The number of the second sentences included in the document searched by the related document search means, the similarity of the first sentence corresponding to the second sentence, and the target document corresponding to the second sentence A document searched by the related document search unit based on a comparison result of the appearance order of the first sentence and the appearance order of the second sentence in the document searched by the related document search unit, or a combination thereof The information processing apparatus according to claim 1, further comprising ordering means for ordering the items.

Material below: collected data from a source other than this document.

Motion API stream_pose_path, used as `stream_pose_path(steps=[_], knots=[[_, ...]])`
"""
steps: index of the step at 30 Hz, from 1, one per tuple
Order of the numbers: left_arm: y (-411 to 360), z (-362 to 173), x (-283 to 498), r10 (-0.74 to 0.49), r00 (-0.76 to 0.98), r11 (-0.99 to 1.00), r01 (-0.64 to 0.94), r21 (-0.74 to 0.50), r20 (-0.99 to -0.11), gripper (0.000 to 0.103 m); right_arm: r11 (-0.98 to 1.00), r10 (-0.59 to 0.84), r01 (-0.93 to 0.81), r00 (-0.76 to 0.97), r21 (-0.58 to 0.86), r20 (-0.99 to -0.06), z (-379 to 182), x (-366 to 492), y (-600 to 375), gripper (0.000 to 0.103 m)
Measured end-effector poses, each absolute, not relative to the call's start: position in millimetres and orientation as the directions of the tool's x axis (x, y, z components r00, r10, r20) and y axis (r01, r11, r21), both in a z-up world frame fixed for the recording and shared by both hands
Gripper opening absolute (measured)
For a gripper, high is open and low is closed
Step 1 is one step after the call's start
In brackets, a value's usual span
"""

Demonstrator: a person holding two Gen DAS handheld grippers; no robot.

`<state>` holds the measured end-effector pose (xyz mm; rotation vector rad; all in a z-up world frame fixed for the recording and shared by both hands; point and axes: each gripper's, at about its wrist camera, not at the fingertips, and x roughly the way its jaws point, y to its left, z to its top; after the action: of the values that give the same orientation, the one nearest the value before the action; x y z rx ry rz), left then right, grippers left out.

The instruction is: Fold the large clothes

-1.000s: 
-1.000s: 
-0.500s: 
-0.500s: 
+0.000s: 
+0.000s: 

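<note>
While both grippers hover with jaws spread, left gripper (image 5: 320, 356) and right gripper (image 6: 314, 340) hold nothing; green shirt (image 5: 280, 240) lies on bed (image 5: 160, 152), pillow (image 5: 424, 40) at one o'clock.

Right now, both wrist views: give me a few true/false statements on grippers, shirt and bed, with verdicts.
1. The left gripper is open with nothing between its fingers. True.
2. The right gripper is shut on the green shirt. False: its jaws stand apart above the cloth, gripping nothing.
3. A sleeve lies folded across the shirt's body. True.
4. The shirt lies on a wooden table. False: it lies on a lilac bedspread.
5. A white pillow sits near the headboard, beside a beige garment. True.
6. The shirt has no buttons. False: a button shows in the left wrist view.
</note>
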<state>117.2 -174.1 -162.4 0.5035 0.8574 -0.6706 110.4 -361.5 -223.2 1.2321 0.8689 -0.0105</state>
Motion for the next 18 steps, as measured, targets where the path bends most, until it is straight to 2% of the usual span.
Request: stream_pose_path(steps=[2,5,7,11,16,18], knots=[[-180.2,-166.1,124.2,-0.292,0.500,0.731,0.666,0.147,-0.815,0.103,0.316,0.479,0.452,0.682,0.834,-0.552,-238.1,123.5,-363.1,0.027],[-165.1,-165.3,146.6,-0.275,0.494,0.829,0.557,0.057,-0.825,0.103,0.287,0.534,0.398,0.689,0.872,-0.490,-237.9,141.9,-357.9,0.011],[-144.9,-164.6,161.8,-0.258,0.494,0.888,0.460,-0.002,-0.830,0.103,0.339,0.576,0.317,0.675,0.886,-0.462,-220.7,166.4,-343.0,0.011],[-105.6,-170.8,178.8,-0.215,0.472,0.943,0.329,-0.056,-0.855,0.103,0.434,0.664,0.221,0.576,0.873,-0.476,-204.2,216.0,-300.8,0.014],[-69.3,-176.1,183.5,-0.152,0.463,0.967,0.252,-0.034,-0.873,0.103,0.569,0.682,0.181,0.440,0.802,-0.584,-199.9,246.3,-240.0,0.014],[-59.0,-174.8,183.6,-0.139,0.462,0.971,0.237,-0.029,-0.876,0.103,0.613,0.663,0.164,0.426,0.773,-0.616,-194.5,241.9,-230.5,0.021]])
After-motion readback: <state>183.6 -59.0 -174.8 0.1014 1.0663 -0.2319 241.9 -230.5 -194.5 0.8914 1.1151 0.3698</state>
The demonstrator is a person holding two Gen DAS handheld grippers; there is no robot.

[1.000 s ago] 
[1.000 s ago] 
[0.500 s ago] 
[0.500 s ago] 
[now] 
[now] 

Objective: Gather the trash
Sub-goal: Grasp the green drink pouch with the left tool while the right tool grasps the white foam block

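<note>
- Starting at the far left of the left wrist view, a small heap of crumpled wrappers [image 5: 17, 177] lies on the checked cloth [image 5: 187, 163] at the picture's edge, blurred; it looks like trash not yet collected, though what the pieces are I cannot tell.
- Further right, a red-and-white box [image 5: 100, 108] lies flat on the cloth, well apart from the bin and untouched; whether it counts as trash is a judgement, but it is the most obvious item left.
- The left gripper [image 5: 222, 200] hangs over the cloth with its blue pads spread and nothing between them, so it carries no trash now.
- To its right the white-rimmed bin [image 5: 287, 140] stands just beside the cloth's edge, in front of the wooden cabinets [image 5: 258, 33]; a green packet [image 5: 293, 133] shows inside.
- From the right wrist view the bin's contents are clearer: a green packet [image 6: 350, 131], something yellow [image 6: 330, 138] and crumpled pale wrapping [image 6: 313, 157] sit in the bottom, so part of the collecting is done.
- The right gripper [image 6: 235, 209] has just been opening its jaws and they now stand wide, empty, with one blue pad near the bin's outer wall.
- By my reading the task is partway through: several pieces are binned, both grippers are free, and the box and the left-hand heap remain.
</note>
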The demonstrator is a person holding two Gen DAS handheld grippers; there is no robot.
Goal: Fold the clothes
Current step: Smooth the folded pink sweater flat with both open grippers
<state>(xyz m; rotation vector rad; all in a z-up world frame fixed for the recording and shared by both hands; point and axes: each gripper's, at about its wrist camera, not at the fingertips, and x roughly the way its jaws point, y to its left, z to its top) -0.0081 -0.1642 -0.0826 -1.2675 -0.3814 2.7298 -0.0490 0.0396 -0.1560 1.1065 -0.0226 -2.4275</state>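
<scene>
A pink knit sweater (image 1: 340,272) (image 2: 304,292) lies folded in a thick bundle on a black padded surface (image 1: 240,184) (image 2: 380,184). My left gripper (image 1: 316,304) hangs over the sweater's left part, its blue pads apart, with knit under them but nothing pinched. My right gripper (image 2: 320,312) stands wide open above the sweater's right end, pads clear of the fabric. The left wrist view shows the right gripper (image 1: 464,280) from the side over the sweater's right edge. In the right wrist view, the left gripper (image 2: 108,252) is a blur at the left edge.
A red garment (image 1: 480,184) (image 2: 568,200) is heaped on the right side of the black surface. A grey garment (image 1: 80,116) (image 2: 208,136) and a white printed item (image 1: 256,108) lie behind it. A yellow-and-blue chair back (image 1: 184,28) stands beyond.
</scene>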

The information processing apparatus according to claim 2, wherein the ordering unit performs the ordering based on a similarity between the document searched by the related document search unit and the target document.

Computer
Document storage means for storing a document;
A sentence extracting means for extracting a sentence from a target document;
A sentence set generation means for generating a set of sentences based on the syntax of the sentence extracted by the sentence extraction means;
Similar sentence search means for searching a sentence in the document stored in the document storage means for a second sentence similar to the first sentence in the sentence set generated by the sentence set generation means;
An information processing program for causing a document related to the target document to function as a related document search unit that searches the document storage unit based on a second sentence searched by the similar sentence search unit.